You do not need to do a lot of ab exercises to get flat abs. In fact, you can do crunches all day long, but if you have extra body fat, you won't see your abs. So do a couple of ab exercises each workout, and focus more time on total-body strength training and cardio.
Makeover Your Diet
What you eat plays a huge role in how much body fat you have, especially around your midsection. It's important to find that sweet spot where you're taking in just enough calories to support an active lifestyle, but few enough to stay in a caloric deficit for weight loss.
Work with your doctor or a nutritionist to find that number, then stick to it by following these food rules:
- Make fresh vegetables the focus of your diet
- Eat lean protein from fish, white meat chicken, beans and tofu
- Choose whole grains over refined ones.
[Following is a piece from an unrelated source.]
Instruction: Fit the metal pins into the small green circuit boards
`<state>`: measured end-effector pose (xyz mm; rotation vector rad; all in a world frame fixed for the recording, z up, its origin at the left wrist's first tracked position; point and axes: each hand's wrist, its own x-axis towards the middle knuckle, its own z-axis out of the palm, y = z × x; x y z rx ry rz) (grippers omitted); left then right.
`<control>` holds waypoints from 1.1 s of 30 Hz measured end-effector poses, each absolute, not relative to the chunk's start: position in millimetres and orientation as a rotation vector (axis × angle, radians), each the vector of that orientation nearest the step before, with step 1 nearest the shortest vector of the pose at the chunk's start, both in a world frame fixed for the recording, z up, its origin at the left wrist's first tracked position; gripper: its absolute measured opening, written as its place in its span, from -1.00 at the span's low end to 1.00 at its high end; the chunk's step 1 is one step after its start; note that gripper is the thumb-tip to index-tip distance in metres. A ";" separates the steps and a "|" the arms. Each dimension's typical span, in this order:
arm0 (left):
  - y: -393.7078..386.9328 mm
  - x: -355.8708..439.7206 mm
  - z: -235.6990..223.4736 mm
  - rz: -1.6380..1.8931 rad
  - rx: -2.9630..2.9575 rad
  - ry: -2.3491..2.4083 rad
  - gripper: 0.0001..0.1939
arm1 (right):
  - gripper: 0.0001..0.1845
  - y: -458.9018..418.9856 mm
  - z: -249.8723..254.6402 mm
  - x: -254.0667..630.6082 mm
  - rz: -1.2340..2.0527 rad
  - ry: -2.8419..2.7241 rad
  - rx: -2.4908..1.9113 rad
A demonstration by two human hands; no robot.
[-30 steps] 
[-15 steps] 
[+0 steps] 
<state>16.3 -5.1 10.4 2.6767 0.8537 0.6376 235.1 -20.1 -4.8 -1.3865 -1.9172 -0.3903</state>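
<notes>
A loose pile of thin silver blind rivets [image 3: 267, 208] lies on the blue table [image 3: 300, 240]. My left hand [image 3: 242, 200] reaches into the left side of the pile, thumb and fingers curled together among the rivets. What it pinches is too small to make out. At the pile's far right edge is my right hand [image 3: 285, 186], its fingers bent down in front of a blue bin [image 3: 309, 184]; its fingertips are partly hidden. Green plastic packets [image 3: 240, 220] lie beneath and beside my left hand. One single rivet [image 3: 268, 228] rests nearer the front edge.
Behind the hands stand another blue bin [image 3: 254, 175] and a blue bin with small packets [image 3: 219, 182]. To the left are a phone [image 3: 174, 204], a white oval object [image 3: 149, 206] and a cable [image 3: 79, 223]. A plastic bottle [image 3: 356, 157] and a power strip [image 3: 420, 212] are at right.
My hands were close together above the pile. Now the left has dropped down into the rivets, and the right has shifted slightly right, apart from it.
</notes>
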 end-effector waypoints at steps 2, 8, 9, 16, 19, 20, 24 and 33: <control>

Quinoa and brown or black rice are great options.
- Limit your intake of dairy
- Snack on fresh fruit and nuts
- Avoid fried, processed and sugary foods
- Save sweets for an occasional treat
- Drink water and unsweetened tea instead of sugary beverages
If you follow these rules, losing belly fat is much easier. You'll also have the healthy energy you need to workout and the protein and other nutrients your body needs to build muscle.